Vous n’avez pas répondu à ma lettre, mademoiselle, c’est que vous ne m’avez pas compris ; vous avez confondu mon hommage avec des hommages vulgaires souvent offensans pour la femme qui en est l’objet. Vous n’avez pas compris que vous aviez fait naître en moi une noble pensée ; que j’ai voulu, non acheter ni payer votre amour, que les trésors de la terre ne pourraient payer, mais avec mon amour vous offrir tout ce que le sort m’a donnée et qui devrait vous appartenir ; car ceux-là doivent être rois et maîtres de la terre et de ses trésors qui ressemblent le plus à Dieu, qui a tout fait ; et jamais les extases de mon imagination ne m’ont fait aussi bien comprendre qu’il est des êtres au-dessus de l’homme, ministres de bonté, chargés de distribuer à chaque homme sa part des libéralités de Dieu, sa part de félicité dans cette vie, que votre courte apparition.
Je vous aime, mademoiselle.
Je n’ai point l’insolence de vous offrir de l’argent pour votre amour, je vous offre mon amour en échange du vôtre.
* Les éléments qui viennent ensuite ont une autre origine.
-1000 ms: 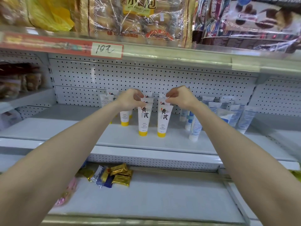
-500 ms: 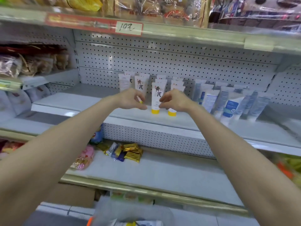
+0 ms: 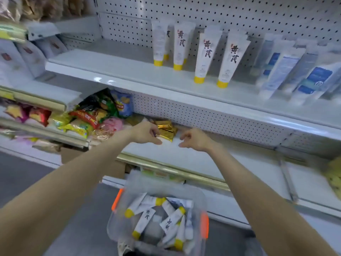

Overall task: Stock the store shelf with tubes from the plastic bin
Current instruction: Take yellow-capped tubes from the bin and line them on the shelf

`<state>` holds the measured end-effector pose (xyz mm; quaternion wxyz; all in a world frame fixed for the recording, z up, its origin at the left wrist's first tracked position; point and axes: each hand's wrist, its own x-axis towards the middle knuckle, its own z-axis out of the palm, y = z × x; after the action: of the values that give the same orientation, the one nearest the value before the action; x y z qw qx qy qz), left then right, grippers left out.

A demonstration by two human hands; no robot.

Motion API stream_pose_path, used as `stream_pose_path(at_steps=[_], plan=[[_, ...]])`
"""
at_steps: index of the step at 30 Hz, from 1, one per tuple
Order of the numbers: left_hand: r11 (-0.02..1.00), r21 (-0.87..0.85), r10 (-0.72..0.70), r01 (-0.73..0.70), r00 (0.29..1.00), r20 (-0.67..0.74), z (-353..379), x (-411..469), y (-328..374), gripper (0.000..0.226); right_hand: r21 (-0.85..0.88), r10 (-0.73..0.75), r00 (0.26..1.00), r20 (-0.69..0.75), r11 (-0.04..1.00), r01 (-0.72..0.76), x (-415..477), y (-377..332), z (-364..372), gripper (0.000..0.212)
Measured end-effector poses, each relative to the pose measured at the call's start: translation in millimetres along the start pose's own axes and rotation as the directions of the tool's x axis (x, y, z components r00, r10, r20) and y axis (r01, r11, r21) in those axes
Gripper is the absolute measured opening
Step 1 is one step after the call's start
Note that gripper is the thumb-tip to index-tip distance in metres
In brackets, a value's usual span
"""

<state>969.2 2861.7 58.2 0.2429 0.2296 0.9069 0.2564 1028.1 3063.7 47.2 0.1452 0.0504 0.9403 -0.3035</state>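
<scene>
Hanging side by side over the lower shelf [image 3: 184,159], the left grip [image 3: 145,133] and the right grip [image 3: 195,139] are near each other but apart; each has its fingers loosely curled with the thumb close to the fingertips, and neither pinches anything; both bare forearms reach in from the bottom corners of the view; below the grips, nearer the person, sits the clear plastic bin [image 3: 120,217], with an orange latch [image 3: 116,199] on its left side and another on its right; inside it lie yellow-capped tubes [image 3: 144,220], white-bodied and jumbled at different angles; above and beyond the grips, on the store shelf [image 3: 120,69], more such tubes stand cap-down, leaning back toward the pegboard panel [image 3: 221,13]; the front pair of tubes [image 3: 204,58] stands side by side above the gap between the grips, and the rear tubes [image 3: 180,45] stand behind them to the left; above and right of the right grip, a crowd of blue-and-white tubes [image 3: 282,71] leans the same way, too blurred to read; just beyond the left grip's fingers, gold-wrapped packets [image 3: 167,130] lie stacked on the lower shelf; further left of the left grip, bright snack bags [image 3: 96,109] are heaped together.
</scene>
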Motion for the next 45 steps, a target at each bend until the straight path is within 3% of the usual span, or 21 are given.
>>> stream_pose_path(at_steps=[9, 19, 27, 34, 39, 45], plan=[[0.971, -0.075, -0.211, 0.229, 0.958, 0.194, 103.0, 18.8, -89.7, 0.035, 0.110, 0.229, 0.940, 0.254, 0.958, -0.264, 28.8, 74.3, 123.5, 0.035], [0.878, -0.105, -0.401, 0.467, 0.837, 0.371, 210.8, 30.7, -182.2, 0.040, 0.149, 0.405, 0.831, 0.382, 0.860, -0.488, 44.7, 126.5, 244.3, 0.031], [0.795, -0.158, -0.516, 0.586, 0.789, 0.335, 259.3, 56.2, -245.0, 0.046, 0.137, 0.458, 0.794, 0.400, 0.826, -0.546, 76.1, 153.4, 322.5, 0.035], [0.786, -0.082, -0.560, 0.612, 0.762, 0.324, 302.0, 86.2, -262.5, 0.061, 0.184, 0.474, 0.813, 0.339, 0.814, -0.551, 111.0, 154.7, 358.7, 0.049], [0.776, -0.048, -0.581, 0.629, 0.742, 0.334, 324.4, 85.5, -277.6, 0.059, 0.162, 0.481, 0.812, 0.331, 0.818, -0.552, 124.9, 159.9, 377.6, 0.057], [0.766, -0.019, -0.605, 0.643, 0.731, 0.315, 338.3, 82.2, -276.6, 0.060, 0.119, 0.533, 0.790, 0.304, 0.802, -0.586, 116.7, 162.1, 395.0, 0.049]])
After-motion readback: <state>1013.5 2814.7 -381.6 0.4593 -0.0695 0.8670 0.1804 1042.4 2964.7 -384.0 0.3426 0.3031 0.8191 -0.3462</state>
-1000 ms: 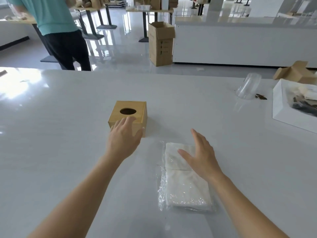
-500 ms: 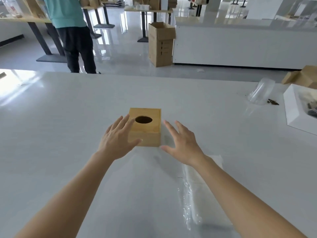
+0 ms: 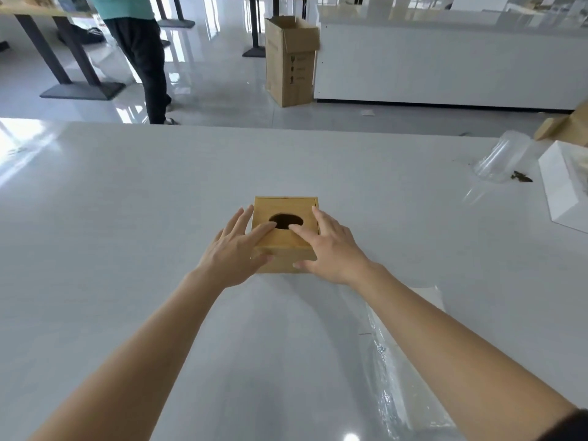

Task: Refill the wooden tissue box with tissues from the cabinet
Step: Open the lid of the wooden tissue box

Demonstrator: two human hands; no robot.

La richesse que je dois au hasard de doit pas plus être un vice à vos yeux que votre pauvreté n’en est un aux miens ; je ne prétends en tirer aucun avantage ; il ne serait pas juste que ce fût pour moi une cause d’exclusion. Si vous n’aimez personne, vous aimerez ; pourquoi ne serait-ce pas moi ? À coup sûr ce ne sera jamais un homme plus passionné. Aimez-moi, non parce que je suis riche. Si vous étiez riche et moi pauvre, je vous aimerais de même, et je n’hésiterais pas à vous l’avouer. Si la fortune ne donne ni vertus ni élévation d’âme, elle ne les ôte pas néanmoins. Je vous aimerais de même, fussiez-vous plus riche que la reine de Saba, et je ne rougirais pas de vos dons. En amour, celui-là est le bienfaiteur qui veut bien recevoir de l’autre.
Répondez-moi un seul mot, dites-moi au moins que mon amour ne vous offense pas, et que vous n’avez pour moi ni haine ni mépris. En ne me répondant pas, jeune, fraîche et naïve comme je vous crois être, vous agissez exactement comme ferait une adroite coquette qui ne voudrait ni faire naître ni faire mourir l’espoir.